I’m sitting amongst some serious Weetabix crumbs here, but I feel the urge to get in touch. The crummage I will always have with me… it can wait half an hour.
I’m reading an advent devotion, Love Came Down at Christmas. I know it’s November, but I started early because a) I wanted to be able to recommend it in time for Advent, and b) it might take me two months to read because I’m a genuine failure. But it’s OK, because Jesus succeeds where I fail.
Yesterday I read a chapter about the truth that “love does not boast.” And it got me thinking about how Christmas can be a prime opportunity for boasting. All of the opportunities we have to love people can instead be used to inflate ourselves and say, ‘look how marvellous I am.’ Better still if we can do it in a self-deprecating way – so en vogue.

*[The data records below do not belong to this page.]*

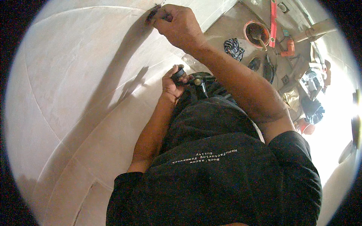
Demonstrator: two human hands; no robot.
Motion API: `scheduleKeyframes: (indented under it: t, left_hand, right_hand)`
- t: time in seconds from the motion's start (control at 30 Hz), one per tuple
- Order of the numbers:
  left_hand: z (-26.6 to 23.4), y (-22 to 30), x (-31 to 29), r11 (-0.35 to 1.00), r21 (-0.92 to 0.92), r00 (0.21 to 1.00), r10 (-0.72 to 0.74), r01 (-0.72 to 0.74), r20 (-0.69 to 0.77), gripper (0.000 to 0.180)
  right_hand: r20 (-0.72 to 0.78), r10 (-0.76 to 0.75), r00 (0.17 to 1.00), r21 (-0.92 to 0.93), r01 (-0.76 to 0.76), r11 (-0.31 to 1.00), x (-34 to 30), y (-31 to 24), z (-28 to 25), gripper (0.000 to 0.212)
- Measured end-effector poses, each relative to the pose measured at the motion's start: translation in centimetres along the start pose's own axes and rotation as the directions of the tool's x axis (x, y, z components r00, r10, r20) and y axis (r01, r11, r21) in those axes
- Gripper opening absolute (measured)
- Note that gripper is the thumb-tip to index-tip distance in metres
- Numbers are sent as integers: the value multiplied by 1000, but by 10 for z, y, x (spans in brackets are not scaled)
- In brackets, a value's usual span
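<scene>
Right hand point(179, 26) raised to top centre of frame, fingers pinched tight on a small dark tool point(154, 14) pressed against the pale wall point(75, 94); kind of tool unclear, possibly a marker or a bit. Left hand point(172, 83) lower, mid-frame, fist wrapped round a black knob point(178, 73) of a dark metal gadget point(200, 84) with a brass fitting, held at waist height just beside the wall. Faint curved lines already visible across the wall, running from upper left to lower left of frame, so some marking or jointing looks done; a short dark streak right at the tool tip, hardly extended, so judged early in this particular stroke. Rest of the wall surface to the left looks bare and smooth. Impossible to tell how much of the surface above the frame edge is covered. Upper right of frame, on the floor: orange bucket point(257, 33) with a trowel inside, long red level point(273, 22), orange drill point(289, 47), striped rag point(233, 49), all well apart from both hands and untouched.
</scene>
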State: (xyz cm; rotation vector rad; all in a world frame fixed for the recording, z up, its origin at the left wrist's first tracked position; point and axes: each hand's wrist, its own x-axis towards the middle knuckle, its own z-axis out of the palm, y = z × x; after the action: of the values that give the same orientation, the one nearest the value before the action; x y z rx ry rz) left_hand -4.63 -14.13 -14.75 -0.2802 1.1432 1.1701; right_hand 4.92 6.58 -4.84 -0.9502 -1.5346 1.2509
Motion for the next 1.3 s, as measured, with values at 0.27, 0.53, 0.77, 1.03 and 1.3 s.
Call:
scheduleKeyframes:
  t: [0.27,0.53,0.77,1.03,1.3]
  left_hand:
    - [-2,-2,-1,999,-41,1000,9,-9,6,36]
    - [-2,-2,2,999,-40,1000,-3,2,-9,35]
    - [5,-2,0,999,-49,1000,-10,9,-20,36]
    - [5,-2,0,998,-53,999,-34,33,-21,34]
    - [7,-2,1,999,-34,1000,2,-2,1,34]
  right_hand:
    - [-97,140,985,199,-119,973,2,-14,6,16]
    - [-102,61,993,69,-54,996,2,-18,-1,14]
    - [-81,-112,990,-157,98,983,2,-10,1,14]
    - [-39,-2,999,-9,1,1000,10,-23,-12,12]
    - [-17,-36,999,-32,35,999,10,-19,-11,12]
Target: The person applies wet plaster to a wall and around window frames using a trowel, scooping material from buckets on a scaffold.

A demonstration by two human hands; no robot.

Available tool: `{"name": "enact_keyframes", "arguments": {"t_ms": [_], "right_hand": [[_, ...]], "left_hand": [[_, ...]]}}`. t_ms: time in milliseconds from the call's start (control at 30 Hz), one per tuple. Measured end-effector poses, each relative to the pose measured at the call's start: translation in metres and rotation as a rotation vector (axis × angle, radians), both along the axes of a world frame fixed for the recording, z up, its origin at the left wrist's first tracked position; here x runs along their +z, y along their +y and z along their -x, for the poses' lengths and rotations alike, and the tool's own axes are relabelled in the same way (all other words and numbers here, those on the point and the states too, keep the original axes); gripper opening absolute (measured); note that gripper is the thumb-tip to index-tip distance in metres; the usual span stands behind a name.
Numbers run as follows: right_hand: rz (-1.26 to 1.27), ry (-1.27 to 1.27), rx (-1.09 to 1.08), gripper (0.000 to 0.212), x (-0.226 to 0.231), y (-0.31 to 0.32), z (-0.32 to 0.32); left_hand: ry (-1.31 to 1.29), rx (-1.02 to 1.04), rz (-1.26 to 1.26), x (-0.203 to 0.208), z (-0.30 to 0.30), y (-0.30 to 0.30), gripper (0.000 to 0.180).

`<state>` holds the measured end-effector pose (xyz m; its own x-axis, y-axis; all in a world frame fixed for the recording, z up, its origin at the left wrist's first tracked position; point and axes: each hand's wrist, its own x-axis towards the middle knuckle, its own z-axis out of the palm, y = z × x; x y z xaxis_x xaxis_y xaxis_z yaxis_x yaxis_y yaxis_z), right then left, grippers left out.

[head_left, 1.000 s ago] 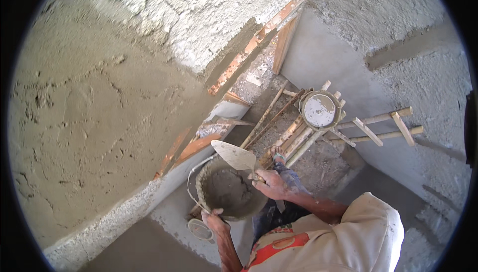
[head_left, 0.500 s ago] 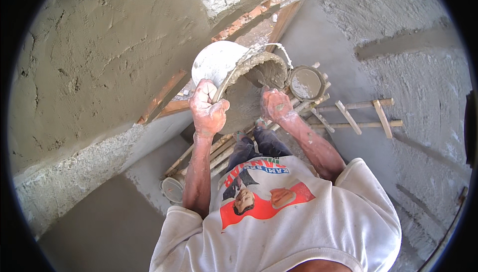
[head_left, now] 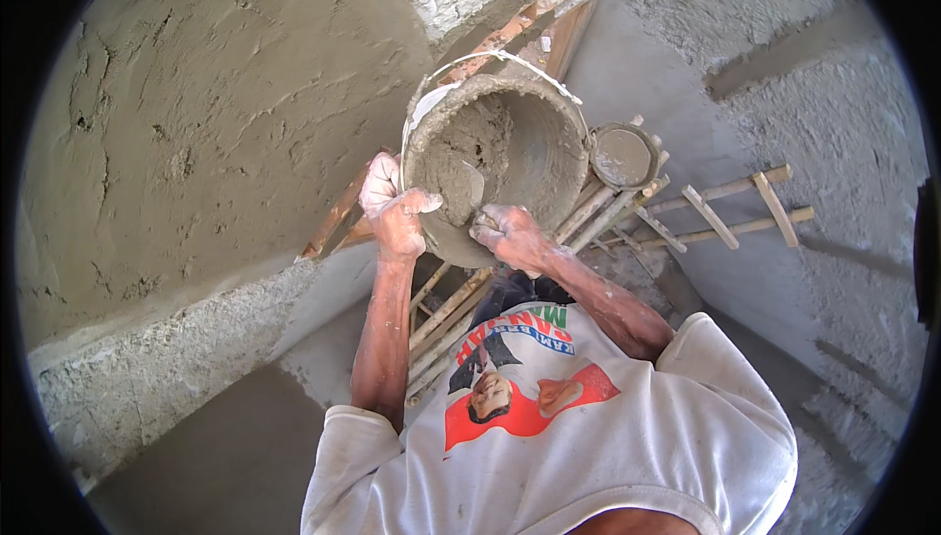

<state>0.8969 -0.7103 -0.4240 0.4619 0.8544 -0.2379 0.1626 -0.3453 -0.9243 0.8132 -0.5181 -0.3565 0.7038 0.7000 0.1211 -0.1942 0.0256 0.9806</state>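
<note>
Head view: hands (head_left: 446, 221) gripping bucket (head_left: 510, 158)

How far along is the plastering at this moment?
Done: the left wall carries wet, rough plaster. In hand: left hand grips the raised bucket rim; right hand works a trowel in its mortar. Left: the right wall shows only coarse rough coat.

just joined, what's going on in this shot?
A person is working mortar out of a bucket held up in front of them. The left hand grips the bucket's rim, tipping its mouth toward the camera. The right hand holds a trowel reaching into the wet mortar inside. A freshly plastered wall stands to the left, and a second small pail sits on wooden scaffolding beyond.
</note>
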Motion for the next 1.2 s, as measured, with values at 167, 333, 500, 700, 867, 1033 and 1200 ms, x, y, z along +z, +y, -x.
{"name": "enact_keyframes", "arguments": {"t_ms": [167,333,500,700,867,1033,1200], "right_hand": [[0.072,0.331,-0.053,0.028,-0.001,-0.006,0.013],[0.025,0.602,-0.138,0.013,0.023,-0.028,0.004],[-0.204,0.859,-0.315,0.024,0.030,-0.047,-0.015],[-0.479,0.507,-0.904,0.036,0.049,-0.030,-0.063],[-0.720,0.136,-1.459,0.042,-0.022,0.057,-0.110],[-0.254,0.004,-1.488,0.036,-0.130,0.224,-0.155],[-0.557,0.053,-0.480,0.043,-0.045,0.192,0.008]], "left_hand": [[-0.024,0.182,0.320,-0.021,0.006,-0.012,0.029],[0.004,0.396,0.522,-0.068,0.027,-0.007,0.016],[0.246,0.564,0.807,-0.144,0.112,0.008,0.041],[0.492,0.898,0.811,-0.218,0.274,-0.019,0.054],[0.664,1.074,0.893,-0.150,0.297,-0.055,0.061],[0.714,1.110,0.599,-0.204,0.364,-0.060,0.060],[0.700,1.062,0.737,-0.074,0.222,-0.069,0.049]]}}
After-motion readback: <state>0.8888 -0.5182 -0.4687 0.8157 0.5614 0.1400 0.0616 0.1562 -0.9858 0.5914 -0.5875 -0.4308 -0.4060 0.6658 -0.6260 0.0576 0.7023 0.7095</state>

You know how it can go on Social Media/the local toddler group:
“I’m a bit disappointed with my bouche de Noel this year – it’s a little on the dry side.”
“I’m one of those total losers who is ready for Christmas by Black Friday. Maybe I should use Black Friday for next year’s Christmas shopping…”

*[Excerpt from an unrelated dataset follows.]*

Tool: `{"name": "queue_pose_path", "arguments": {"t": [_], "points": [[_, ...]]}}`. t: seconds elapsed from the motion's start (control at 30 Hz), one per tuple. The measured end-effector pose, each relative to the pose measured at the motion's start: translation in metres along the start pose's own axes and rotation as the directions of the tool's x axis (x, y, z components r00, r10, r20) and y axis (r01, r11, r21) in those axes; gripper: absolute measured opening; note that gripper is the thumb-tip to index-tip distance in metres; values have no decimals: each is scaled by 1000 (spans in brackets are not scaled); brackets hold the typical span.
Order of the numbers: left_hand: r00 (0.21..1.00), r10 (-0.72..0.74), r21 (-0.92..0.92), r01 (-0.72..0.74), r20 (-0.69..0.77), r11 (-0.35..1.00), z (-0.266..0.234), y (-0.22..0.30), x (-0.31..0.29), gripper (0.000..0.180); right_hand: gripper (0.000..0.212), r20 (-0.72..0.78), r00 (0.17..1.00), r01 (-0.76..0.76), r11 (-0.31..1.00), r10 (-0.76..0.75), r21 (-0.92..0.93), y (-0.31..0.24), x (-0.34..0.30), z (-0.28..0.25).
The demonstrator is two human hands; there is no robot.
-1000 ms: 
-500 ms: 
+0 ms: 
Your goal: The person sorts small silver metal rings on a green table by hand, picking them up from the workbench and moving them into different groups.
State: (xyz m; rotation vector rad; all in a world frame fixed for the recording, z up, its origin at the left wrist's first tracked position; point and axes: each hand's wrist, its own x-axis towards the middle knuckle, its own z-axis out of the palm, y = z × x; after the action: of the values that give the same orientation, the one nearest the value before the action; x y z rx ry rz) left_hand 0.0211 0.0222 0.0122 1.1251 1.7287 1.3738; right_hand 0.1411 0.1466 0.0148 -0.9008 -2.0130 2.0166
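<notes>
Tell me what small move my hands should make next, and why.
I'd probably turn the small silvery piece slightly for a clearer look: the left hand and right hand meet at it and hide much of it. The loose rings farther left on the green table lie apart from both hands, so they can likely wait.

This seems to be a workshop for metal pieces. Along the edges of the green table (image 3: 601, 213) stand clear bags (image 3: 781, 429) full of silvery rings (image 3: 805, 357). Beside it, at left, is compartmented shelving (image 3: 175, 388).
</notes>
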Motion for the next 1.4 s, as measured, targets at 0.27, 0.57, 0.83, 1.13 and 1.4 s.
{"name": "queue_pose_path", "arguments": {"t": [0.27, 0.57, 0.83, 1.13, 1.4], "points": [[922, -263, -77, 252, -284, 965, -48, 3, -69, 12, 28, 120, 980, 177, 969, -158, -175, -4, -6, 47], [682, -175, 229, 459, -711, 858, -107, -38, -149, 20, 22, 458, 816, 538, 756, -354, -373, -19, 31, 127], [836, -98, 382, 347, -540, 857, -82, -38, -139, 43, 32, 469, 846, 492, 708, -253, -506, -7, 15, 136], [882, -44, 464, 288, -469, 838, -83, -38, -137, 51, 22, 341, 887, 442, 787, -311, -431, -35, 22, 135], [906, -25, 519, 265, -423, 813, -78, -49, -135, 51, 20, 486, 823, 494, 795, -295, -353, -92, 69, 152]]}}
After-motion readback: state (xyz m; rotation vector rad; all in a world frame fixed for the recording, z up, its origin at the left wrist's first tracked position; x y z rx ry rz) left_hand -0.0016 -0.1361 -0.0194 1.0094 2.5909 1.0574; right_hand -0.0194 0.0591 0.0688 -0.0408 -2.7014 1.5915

“My children are so grateful and happy – they’re content with an orange and a new pair of socks each year.”
“Look how well I directed my family Nativity play – the home made costumes worked much better than I expected this year.”
“I just want to bless you all with the amazing Christmas dinner I’ve cooked from scratch, with no help from Marks and Spencer.”
“Sorry your Christmas gifts are a bit rustic; my two year old and I made them together in a bit of a rush.”
Am I making sense, here? I love Christmas – as you well know. If I didn’t despise Santa and all he stands for, you’d be making me don a red cape and calling me Mrs Claus. However, I can easily see how all of these wonderful ways to bless my family and the community can be completely ruined by my own selfish attitude. In fact, selfishness is my default setting. So with each of these things, I need to pray and ask God to help me love people well.
Wouldn’t it be terrible, such a travesty, if I were to abuse Christmas by making it a means of boasting? We’re celebrating (arguably) the most humble act in history. Christ, the glorious King of the universe, the eternal Son of God, by whom all things were made, came down. And he was born in a place you or I wouldn’t sit down in. He was laid in a trough you or I wouldn’t let our children touch. He was welcomed by dirty outcasts on the night of his birth. It’s truly astonishing.
If I really want to celebrate Christmas by showing people Jesus, then humility must be my soundtrack and my heartbeat this Christmas.
“… love… does not draw attention to itself. It deliberately seeks to follow the way of humility – and not in order to show how humble it is!” (Love Came Down at Christmas, p. 50)
For you know the grace of our Lord Jesus Christ, that though he was rich, yet for your sake he became poor, so that you through his poverty might become rich. 2 Corinthians 8v9.